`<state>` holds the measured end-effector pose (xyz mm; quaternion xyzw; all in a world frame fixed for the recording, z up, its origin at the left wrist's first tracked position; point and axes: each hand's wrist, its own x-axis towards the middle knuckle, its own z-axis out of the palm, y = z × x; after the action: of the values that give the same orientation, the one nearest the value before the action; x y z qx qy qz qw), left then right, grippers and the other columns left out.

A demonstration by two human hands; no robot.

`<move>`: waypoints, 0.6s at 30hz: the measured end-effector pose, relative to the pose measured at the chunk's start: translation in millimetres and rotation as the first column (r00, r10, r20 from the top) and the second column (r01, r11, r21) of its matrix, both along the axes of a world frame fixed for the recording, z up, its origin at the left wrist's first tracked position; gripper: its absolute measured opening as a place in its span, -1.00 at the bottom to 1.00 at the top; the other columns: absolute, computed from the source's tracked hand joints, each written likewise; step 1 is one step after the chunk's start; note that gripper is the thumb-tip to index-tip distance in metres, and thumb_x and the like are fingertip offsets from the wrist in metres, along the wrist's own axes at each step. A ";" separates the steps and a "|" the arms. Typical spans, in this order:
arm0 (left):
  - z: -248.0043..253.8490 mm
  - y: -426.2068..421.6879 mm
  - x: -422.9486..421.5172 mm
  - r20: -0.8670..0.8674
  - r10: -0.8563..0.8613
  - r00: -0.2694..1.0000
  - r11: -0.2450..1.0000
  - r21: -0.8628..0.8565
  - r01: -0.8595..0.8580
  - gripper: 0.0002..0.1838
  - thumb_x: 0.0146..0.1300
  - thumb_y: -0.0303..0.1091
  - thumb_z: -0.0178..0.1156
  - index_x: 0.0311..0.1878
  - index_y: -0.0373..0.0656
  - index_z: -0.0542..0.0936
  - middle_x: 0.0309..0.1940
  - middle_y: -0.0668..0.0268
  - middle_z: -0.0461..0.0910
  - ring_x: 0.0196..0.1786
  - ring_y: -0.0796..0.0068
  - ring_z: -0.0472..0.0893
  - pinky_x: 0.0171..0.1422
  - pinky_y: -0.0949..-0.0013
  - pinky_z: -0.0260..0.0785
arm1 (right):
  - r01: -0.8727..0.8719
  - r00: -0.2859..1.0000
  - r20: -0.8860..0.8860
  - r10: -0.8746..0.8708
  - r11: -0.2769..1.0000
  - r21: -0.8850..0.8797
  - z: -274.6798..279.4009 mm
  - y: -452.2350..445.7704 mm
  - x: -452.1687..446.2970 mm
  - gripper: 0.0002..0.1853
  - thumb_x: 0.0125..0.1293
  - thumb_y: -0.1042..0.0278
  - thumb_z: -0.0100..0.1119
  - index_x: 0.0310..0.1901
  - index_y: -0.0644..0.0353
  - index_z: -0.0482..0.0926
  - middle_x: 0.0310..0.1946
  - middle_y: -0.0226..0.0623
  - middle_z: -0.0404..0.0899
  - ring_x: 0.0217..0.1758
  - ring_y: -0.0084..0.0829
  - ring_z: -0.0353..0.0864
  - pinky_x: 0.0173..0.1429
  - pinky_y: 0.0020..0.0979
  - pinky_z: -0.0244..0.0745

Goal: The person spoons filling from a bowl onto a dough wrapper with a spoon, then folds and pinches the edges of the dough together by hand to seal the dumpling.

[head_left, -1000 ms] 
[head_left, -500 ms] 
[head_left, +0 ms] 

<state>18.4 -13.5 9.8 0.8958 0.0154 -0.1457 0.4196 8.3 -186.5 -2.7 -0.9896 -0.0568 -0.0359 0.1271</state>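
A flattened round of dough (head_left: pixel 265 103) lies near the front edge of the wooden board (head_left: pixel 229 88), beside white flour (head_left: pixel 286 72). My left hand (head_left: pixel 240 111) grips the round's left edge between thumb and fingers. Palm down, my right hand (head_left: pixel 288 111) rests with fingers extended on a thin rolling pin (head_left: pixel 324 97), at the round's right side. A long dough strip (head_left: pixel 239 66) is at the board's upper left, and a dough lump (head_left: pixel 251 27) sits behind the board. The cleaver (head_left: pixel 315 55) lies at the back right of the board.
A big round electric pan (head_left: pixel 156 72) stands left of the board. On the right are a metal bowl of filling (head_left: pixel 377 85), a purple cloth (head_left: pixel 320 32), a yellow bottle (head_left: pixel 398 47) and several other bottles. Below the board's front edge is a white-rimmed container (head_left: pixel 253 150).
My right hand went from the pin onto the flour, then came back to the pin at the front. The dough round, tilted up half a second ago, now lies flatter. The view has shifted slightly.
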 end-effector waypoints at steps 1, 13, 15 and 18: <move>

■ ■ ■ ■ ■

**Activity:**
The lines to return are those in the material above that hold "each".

**Output of the task:**
`<state>` holds the measured end-effector pose (xyz mm; quaternion xyzw; all in a world frame fixed for the recording, z up, its origin at the left wrist's first tracked position; point and axes: each hand's wrist, its own x-axis towards the middle knuckle, its own z-axis out of the palm, y = z × x; after the action: of the values that give the same orientation, the one nearest the value before the action; x y z qx qy qz qw), left then right, grippers and the other columns left out.
`<move>`: waypoints, 0.6s at 30hz: the measured end-effector pose, relative to the pose measured at the chunk's start: translation in millimetres and rotation as the first column (r00, r10, r20 from the top) and the second column (r01, r11, r21) of its matrix, both along the axes of a world frame fixed for the recording, z up, its origin at the left wrist's first tracked position; gripper: its absolute measured opening as a place in its span, -1.00 at the bottom to 1.00 at the top; the other columns: absolute, computed from the source's tracked hand joints, each written likewise; step 1 is one step after the chunk's start; note that gripper is the thumb-tip to index-tip distance in metres, and thumb_x and the like are fingertip offsets from the wrist in metres, along the wrist's own axes at each step. A ";" separates the steps and a "|" the arms. Typical spans, in this order:

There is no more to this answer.